# [REQUIRED WORK]
Return the lines of the data below in which the string "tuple" occurs.

*** Opening of DATA EXTRACT ***

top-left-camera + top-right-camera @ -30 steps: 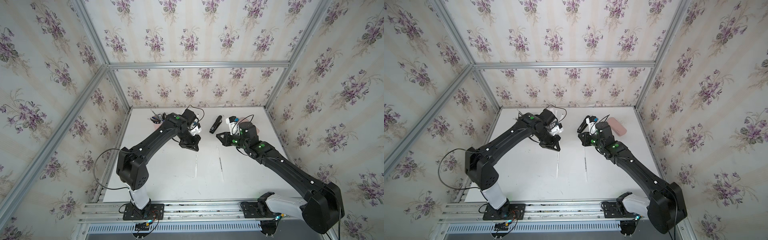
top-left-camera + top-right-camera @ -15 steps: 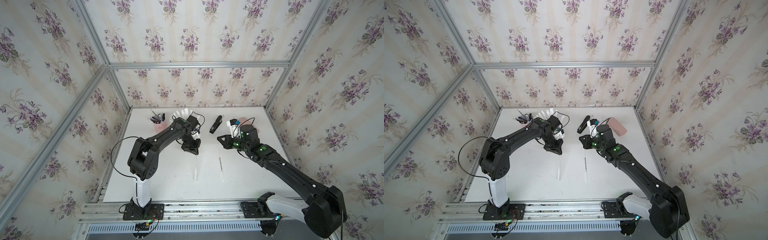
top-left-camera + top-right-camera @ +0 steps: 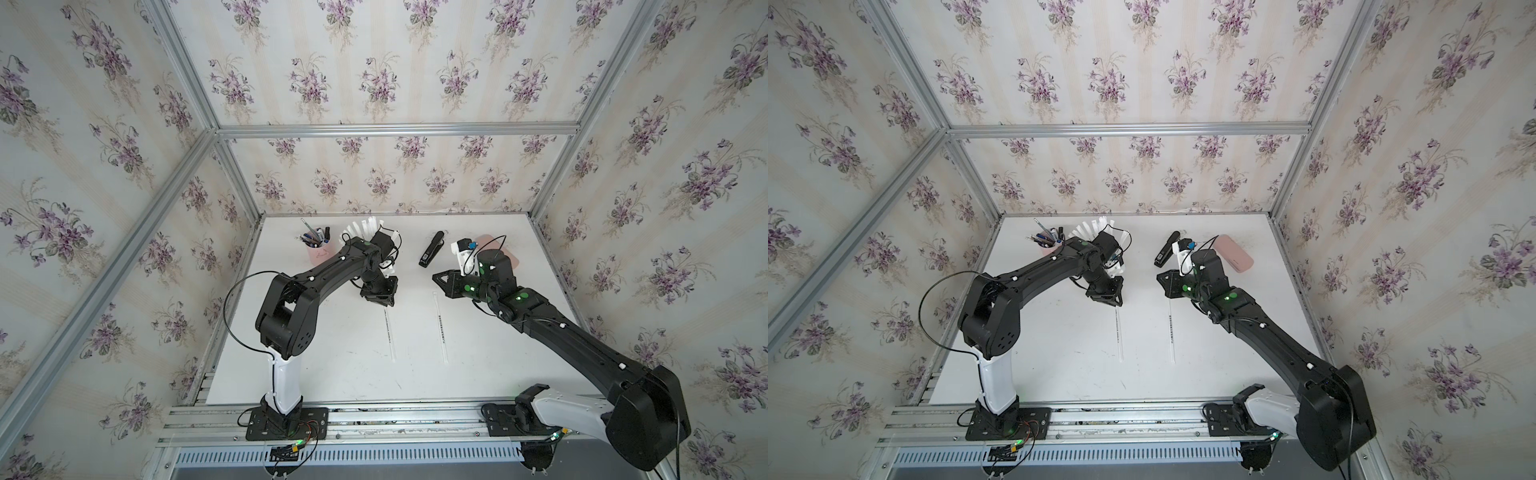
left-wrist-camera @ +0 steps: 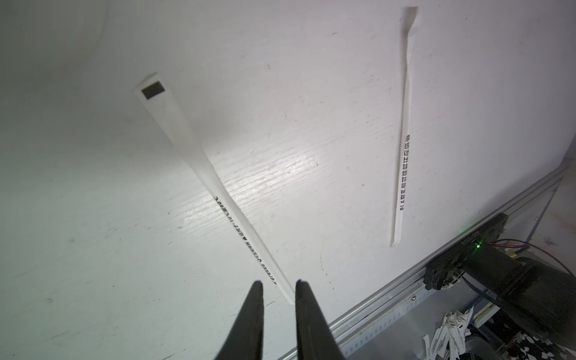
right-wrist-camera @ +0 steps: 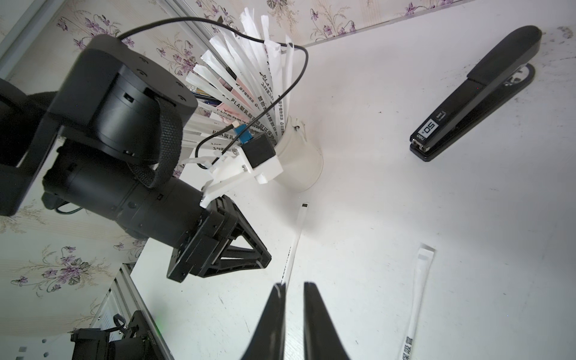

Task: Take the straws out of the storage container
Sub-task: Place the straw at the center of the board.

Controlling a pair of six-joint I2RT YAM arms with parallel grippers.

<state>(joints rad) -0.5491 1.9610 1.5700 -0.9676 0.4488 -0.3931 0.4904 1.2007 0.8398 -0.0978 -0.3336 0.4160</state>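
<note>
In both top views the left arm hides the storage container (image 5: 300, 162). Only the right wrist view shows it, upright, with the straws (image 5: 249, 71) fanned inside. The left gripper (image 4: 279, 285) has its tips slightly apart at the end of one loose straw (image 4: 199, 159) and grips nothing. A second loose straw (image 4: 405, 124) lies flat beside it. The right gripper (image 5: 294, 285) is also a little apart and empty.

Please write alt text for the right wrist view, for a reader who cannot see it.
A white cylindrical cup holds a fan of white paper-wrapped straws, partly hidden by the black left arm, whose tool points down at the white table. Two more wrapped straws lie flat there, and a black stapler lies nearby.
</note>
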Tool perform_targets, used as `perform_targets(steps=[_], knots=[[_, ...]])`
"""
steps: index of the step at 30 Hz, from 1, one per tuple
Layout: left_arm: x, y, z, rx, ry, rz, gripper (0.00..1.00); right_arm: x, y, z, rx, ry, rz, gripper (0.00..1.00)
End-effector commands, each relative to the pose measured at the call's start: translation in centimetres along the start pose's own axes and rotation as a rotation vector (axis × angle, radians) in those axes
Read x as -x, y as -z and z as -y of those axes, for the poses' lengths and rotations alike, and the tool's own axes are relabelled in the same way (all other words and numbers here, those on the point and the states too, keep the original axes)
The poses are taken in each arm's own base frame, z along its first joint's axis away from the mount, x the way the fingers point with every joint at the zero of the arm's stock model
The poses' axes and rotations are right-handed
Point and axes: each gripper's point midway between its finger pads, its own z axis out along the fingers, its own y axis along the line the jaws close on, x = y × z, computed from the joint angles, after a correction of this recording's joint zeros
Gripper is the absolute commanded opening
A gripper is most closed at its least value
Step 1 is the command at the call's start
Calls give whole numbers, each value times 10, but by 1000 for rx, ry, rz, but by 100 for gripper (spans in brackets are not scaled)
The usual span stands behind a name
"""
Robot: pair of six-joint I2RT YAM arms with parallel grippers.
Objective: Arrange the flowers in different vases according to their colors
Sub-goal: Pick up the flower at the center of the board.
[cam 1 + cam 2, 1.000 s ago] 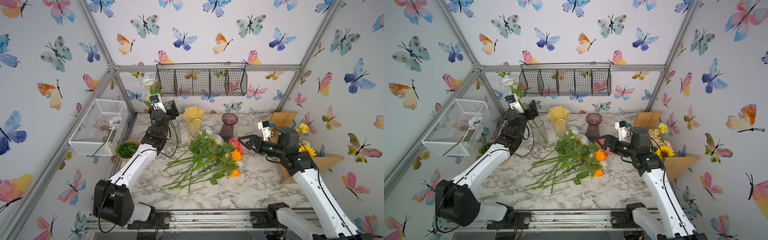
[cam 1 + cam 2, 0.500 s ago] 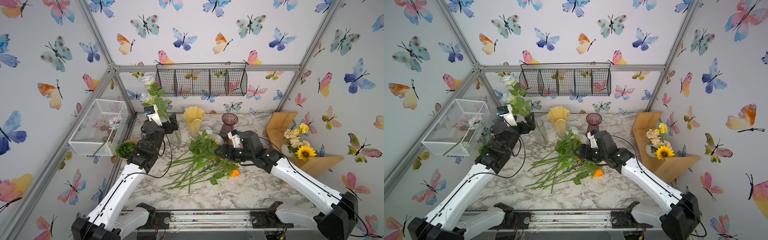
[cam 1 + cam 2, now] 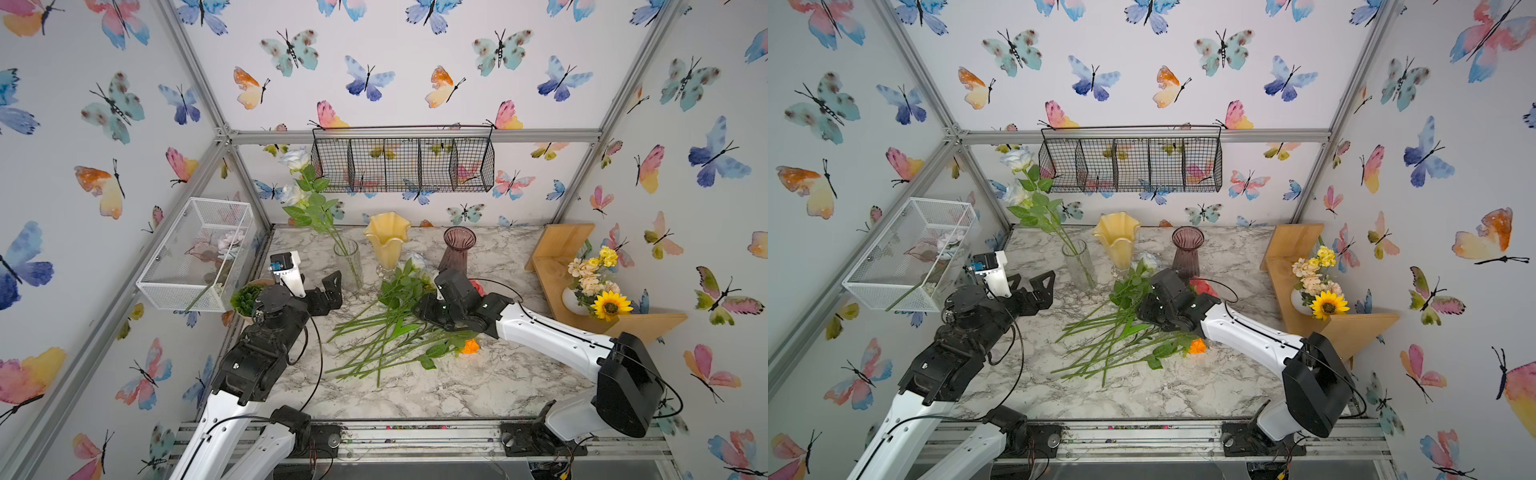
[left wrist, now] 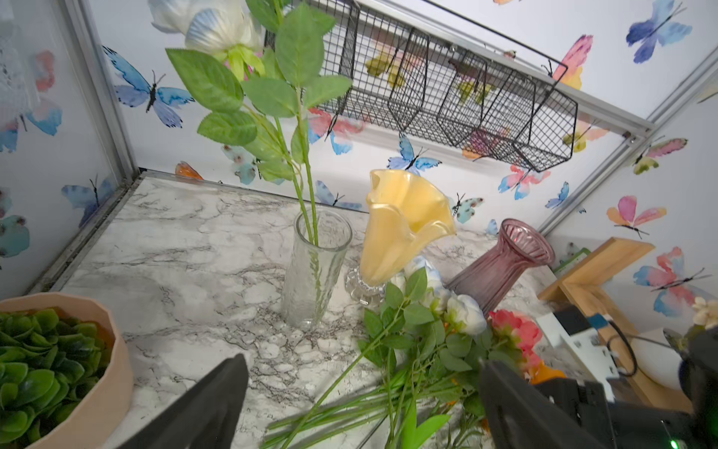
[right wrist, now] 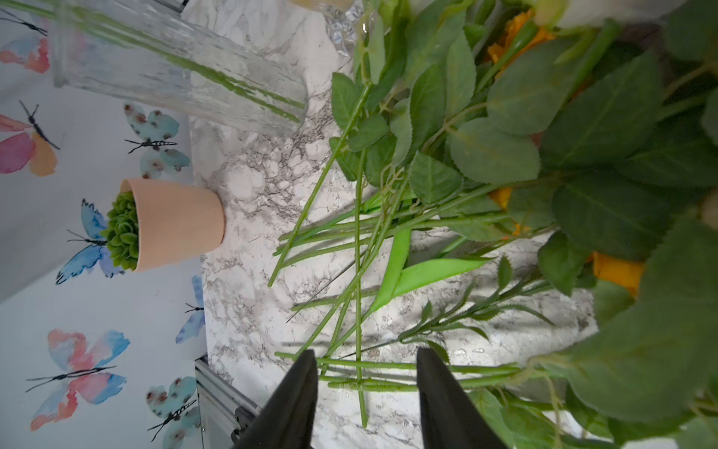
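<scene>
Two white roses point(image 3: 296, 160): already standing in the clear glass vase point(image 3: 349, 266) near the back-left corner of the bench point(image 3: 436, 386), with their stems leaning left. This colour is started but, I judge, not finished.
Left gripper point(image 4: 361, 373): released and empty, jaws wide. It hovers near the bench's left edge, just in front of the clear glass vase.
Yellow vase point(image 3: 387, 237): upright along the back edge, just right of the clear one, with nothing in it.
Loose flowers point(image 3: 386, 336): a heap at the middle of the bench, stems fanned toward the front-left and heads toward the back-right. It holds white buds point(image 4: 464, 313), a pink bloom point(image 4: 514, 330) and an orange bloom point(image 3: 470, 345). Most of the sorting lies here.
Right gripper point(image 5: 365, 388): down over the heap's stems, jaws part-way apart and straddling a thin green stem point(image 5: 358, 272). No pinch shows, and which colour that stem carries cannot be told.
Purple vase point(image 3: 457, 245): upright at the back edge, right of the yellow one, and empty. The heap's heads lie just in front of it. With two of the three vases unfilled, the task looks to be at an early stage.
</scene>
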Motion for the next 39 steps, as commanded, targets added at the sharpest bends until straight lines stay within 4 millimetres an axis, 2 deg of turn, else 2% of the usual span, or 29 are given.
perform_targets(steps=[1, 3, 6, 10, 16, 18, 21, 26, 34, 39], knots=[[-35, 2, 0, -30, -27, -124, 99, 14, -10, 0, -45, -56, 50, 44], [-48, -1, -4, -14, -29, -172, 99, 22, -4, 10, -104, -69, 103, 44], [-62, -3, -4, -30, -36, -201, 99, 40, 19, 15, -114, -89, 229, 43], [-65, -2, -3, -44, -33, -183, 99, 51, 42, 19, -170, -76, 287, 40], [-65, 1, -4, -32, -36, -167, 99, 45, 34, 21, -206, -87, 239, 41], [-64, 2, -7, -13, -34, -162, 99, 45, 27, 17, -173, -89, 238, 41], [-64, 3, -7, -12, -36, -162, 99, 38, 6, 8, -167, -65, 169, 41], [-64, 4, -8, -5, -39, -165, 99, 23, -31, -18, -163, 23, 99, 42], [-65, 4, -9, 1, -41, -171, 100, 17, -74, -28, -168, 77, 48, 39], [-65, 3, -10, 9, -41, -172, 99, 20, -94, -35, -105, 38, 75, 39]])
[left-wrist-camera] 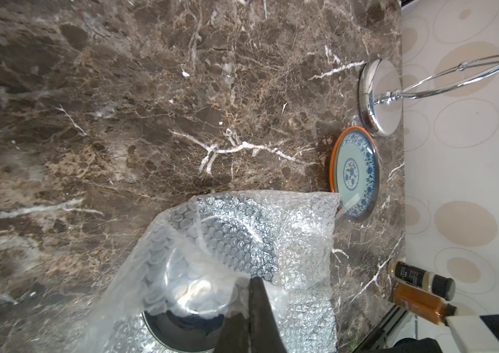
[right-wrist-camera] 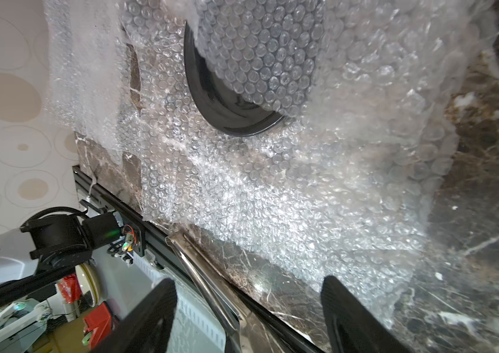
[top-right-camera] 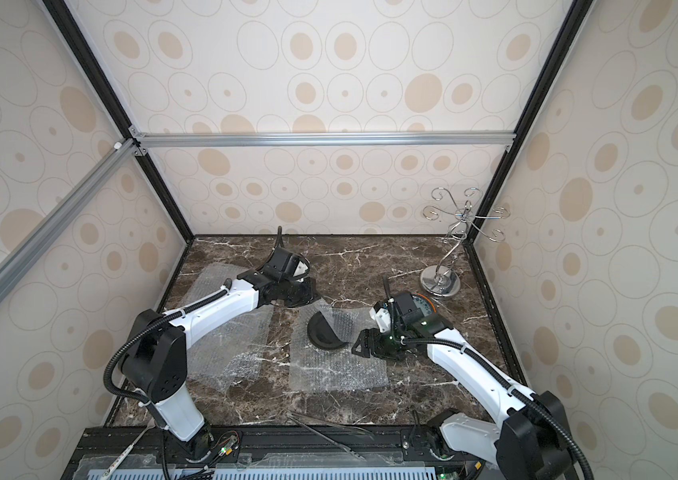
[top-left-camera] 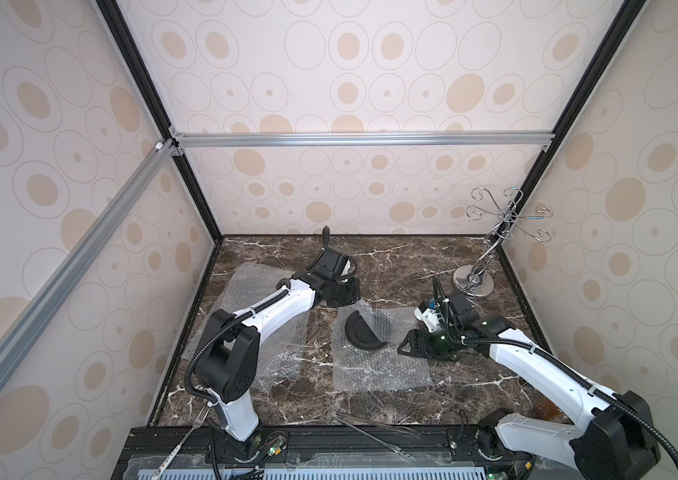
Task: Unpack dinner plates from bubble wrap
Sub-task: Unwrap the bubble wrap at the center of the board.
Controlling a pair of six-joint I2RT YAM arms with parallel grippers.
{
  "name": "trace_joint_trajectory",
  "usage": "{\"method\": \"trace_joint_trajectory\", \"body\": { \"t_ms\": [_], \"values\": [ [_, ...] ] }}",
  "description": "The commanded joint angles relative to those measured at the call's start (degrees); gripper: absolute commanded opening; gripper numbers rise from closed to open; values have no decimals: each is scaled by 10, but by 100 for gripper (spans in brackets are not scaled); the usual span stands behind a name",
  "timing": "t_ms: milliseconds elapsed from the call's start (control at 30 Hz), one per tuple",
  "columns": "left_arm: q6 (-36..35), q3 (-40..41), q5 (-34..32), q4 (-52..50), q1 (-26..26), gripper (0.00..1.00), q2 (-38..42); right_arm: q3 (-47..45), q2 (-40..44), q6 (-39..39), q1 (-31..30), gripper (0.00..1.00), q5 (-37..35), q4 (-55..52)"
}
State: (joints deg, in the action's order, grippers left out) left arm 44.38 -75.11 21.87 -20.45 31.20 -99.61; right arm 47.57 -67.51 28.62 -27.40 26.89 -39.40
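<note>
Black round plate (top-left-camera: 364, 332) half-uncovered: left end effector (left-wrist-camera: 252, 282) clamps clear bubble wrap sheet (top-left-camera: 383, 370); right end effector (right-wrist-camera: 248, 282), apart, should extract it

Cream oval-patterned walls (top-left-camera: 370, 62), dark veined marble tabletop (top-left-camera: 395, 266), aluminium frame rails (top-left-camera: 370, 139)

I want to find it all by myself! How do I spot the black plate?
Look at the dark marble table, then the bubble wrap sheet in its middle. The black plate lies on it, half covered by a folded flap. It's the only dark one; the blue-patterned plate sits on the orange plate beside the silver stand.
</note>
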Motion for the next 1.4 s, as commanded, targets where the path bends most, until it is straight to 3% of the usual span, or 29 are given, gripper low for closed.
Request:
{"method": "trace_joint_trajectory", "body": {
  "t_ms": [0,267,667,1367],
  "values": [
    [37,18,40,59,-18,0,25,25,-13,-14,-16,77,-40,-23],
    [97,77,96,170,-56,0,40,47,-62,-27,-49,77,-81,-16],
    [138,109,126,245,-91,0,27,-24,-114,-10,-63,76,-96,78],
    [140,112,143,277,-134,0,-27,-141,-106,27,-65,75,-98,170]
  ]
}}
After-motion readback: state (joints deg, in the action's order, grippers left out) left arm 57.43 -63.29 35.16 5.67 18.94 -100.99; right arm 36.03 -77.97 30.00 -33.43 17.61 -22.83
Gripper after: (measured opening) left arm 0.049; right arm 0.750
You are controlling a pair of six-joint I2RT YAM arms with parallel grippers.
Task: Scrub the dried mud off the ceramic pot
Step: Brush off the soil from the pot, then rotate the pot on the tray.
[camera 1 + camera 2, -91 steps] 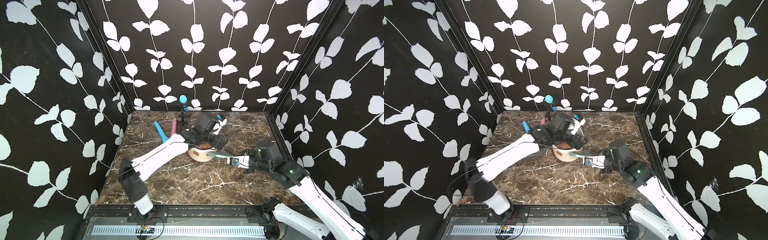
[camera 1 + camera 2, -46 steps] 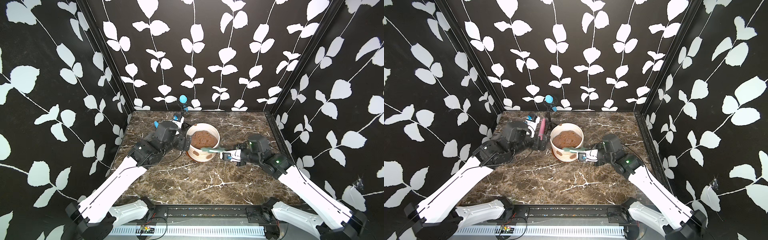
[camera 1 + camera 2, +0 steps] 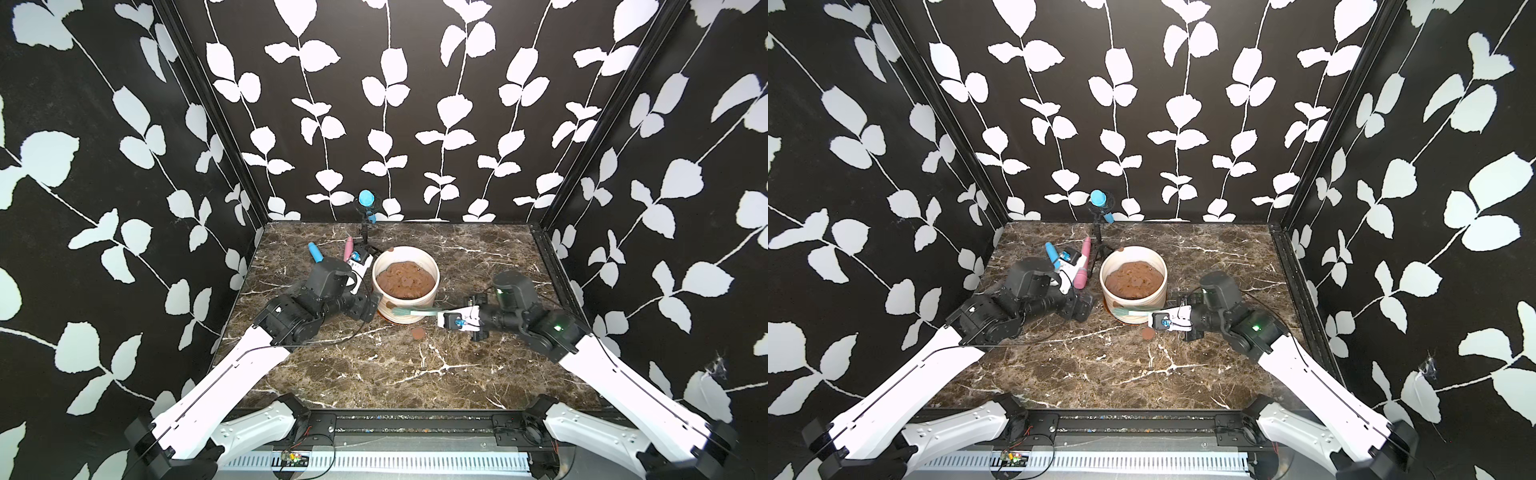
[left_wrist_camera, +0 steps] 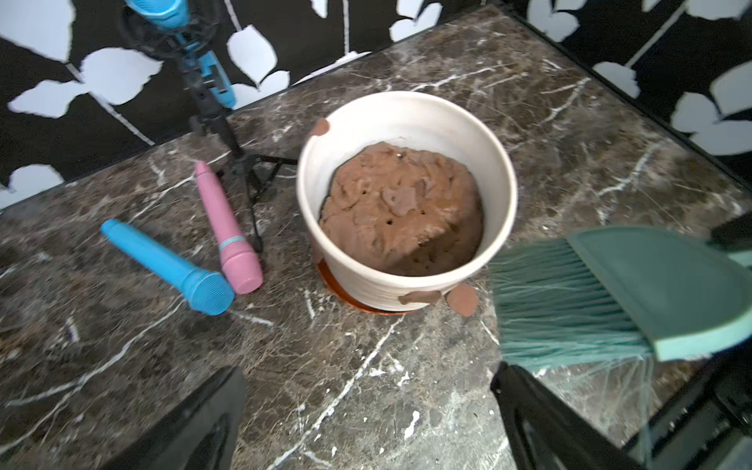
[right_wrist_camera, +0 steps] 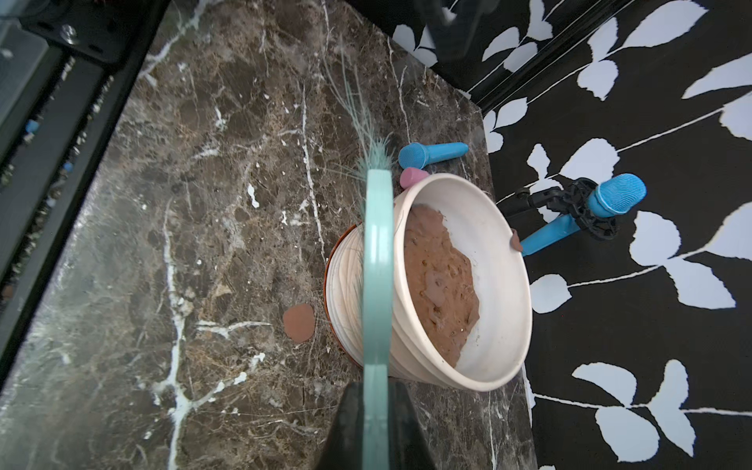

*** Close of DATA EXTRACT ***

# [ANSWER TO THIS PROBLEM]
steps: index of the step at 30 Hz, from 1, one per tuple
  "timing": "t_ms: milliseconds elapsed from the call's start (control at 30 Hz), one per tuple",

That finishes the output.